Dos semanas atrás, un empleado murió de COVID-19 en las Escuelas Públicas del Condado de Alachua, en Florida. Desde entonces, 55 estudiantes y 50 maestros se han infectado. Más de 350 han terminando en cuarentena. Y ya hay niños hospitalizados.
En Mississippi, otro de los estados rebeldes, a solo una semana de reabrir las escuelas la situación fue tan crítica que varias instituciones de educación media y secundaria tuvieron que cerrar y retornar a clases virtuales.
Cuando se escucha a un padre decir que los niños no necesitan las máscaras, que no necesitan ser vacunados “porque tienen protección divina”, suena a fundamentalismo medieval. Es el pensamiento anti-ciencias que la derecha conservadora utiliza para atraer a oportunistas políticos y a “idiotas”, como los caracterizó sin mucho protocolo la Supervisora del Condado de Los Ángeles Sheila Kuehl.

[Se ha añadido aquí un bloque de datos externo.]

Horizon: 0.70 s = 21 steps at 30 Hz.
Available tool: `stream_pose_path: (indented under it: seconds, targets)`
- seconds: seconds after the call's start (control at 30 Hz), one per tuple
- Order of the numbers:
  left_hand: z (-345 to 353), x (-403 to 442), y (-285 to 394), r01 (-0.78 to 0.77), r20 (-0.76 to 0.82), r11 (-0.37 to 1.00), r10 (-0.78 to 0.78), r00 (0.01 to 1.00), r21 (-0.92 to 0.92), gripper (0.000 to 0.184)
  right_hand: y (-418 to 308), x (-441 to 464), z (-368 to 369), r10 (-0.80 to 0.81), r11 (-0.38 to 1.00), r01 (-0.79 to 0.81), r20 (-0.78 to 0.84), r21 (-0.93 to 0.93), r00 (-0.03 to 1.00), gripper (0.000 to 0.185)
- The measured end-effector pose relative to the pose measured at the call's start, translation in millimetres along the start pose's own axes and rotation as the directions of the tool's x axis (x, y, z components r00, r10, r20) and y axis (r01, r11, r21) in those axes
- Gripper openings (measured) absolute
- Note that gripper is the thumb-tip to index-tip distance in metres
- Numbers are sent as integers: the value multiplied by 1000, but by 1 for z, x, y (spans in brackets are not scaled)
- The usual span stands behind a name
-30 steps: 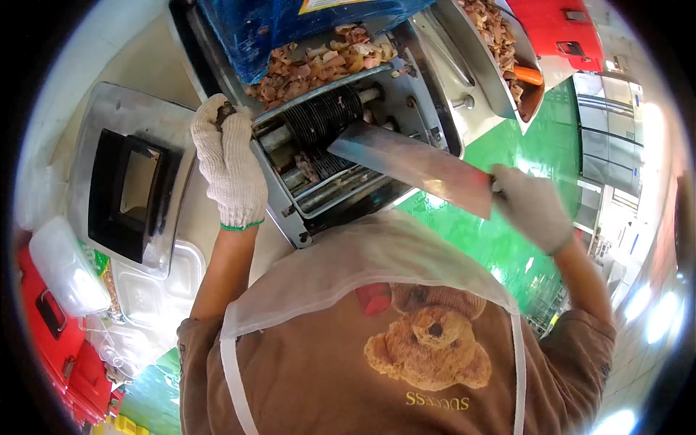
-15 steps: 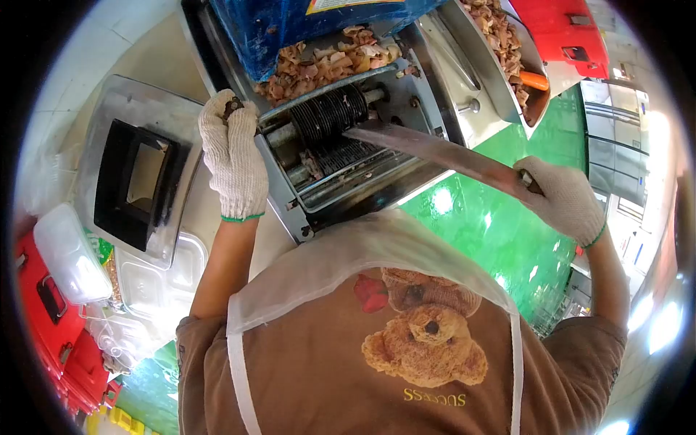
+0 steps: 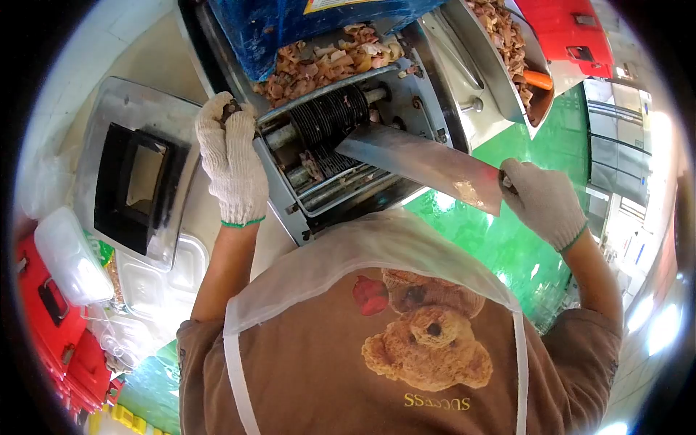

¿Acaso no importa si los niños se infectan con COVID-19 o si infectan a otros? ¿No importa si terminan hospitalizados? ¿No importa si mueren? ¿No ven en los reportes televisivos a gente conectadas a máquinas en las camas de hospitales que relatan el padecimiento que están experimentando, reconocen haberse equivocado e instan a los incrédulos a que se vacunen?
¿Homicidio?
Hay evidencia de que algunos de los niños seleccionados para ser ofrecidos a los dioses en el Reino Chimú, no iban voluntariamente. Hay huellas que muestran que algunos eran arrastrados a la pira sacrificial.
En esa cosmología de horror, magia y seres supernaturales, el verdugo no era considerado un homicida, como lo caracterizaríamos hoy en día, sino que era un sacerdote leal a la doctrina prevalente.
En 2021, cuando DeSantis y otros republicanos sacrifican a nuestros niños al enviarlos a la escuela sin máscaras, lo hacen defendiendo una doctrina en la que las libertades individuales son sagradas. Pero, ¿no se dan cuenta que sus órdenes ejecutivas y sus proyectos de ley antimáscaras tienen consecuencias dramáticas? ¿Acaso no saben que no vacunarse, no usar máscaras, no mantener una distancia razonable, va a resultar en muertes?
Hasta se podría argumentar que en la decisión del gobernador no solo hay desinformación y despreocupación por la gravedad de la situación, sino que también cierta malicia. Me pregunto si más allá de su responsabilidad política, que tendrá que ser determinada en las urnas, ¿no hay cierta responsabilidad criminal que debería ser considerada por una corte de justicia?